_Dataset extract_
=== Section Start ===
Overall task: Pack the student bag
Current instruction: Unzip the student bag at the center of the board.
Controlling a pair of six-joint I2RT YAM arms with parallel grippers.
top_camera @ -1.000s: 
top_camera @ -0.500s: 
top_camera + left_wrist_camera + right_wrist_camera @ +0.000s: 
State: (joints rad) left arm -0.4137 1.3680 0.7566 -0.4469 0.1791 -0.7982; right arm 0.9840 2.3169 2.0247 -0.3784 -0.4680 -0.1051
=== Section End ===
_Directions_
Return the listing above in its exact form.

_Completed task_
Overall task: Pack the student bag
Current instruction: Unzip the student bag at the center of the board.
Controlling a pair of six-joint I2RT YAM arms with parallel grippers.
top_camera @ -1.000s: 
top_camera @ -0.500s: 
top_camera + left_wrist_camera + right_wrist_camera @ +0.000s: 
State: (joints rad) left arm -0.4137 1.3680 0.7566 -0.4469 0.1791 -0.7982; right arm 0.9840 2.3169 2.0247 -0.3784 -0.4680 -0.1051

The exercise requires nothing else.